Bank sticks with key rate
Central bank hands off stimulus to Trudeau
The Bank of Canada stuck with its key lending rate Wednesday, a move that essentially hands over the economy-boosting controls to the federal government.
Governor Stephen Poloz offered a peek behind the scenes, saying senior bank officials entered pre-announcement deliberations with a bias toward making another cut to the already-low interest rate of 0.5 per cent.
The goal was to provide more help to the struggling economy.
But their eventual decision to stand pat, Poloz recalled, came after mulling over what he considers an important factor: Ottawa’s promise to pump billions into infrastructure projects.

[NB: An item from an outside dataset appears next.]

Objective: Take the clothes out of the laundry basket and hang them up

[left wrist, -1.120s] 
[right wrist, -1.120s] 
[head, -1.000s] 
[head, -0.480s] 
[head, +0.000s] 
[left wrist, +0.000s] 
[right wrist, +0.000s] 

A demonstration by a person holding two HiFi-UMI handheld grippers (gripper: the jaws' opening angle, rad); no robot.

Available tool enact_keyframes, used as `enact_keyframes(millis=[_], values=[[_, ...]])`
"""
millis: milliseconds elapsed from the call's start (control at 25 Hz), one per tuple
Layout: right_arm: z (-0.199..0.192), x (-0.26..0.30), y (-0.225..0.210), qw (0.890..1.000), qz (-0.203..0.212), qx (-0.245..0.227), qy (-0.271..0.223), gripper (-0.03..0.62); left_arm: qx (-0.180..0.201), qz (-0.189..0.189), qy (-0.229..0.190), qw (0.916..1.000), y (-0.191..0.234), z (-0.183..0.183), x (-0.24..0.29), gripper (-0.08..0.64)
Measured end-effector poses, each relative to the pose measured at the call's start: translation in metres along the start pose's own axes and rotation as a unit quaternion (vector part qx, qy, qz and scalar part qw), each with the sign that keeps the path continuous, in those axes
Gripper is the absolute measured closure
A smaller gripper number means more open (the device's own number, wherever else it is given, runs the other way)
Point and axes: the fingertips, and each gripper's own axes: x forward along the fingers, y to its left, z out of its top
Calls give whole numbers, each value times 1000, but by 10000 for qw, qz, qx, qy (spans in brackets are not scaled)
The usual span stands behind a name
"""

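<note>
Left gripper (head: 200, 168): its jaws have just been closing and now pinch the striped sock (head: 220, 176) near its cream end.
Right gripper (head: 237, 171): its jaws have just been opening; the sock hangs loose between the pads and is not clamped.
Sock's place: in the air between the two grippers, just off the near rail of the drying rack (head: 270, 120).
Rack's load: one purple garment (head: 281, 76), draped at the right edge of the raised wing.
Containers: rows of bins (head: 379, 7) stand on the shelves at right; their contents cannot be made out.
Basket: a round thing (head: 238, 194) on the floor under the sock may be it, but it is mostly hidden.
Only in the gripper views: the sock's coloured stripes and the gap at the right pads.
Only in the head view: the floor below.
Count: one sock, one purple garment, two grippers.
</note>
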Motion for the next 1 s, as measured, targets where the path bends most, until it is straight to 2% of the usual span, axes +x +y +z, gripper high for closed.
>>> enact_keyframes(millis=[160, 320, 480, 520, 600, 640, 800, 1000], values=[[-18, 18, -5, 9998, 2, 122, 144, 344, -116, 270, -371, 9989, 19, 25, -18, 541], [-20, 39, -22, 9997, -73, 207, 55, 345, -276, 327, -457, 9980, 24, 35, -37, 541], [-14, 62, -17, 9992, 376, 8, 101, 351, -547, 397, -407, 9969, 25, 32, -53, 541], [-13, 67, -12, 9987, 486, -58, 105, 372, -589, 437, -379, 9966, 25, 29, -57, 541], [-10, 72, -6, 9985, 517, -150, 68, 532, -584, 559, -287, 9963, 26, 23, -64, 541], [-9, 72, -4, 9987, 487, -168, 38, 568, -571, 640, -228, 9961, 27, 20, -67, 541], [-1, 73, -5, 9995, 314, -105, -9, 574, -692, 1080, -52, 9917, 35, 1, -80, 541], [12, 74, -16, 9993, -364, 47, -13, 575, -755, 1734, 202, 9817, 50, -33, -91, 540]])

The central bank also justified holding the rate because the key indicator in its decision — inflation — has been unfolding as expected within its ideal target range.
But the rate decision suggests the bank could stay on the sidelines while it waits for the Liberal government’s spending package.
Details of the government’s infrastructure projects may have to wait until the spring federal budget, expected in March.
Questions remain whether the federal stimulus plan will be adequate — and deployed quickly enough.
Poloz declined to speculate on those questions because the scope and timing of the program remains unknown. As a result, the Bank of Canada left out the potential positive impacts of any fiscal measures in its fresh forecasts released Wednesday.
For now, the central bank has lowered its 2016 economic growth projection — as measured by real gross domestic product — to 1.4 per cent, down from its fall prediction of two per cent.
But any fiscal measures, Poloz says, would likely help the stubbornly sluggish economy, which he believes suffered a “significant setback” mostly due to falling commodity prices.
That means the bank’s 2016 real GDP forecast could still receive a bump.
“Yes, you should treat it as an asterisk,” Poloz told a news conference when asked whether the projection could change once the federal infrastructure plan is announced. “The direction is clear. The government says that it will do something.”
Bank of Canada governor Stephen Poloz addresses a news conference in Ottawa Wednesday.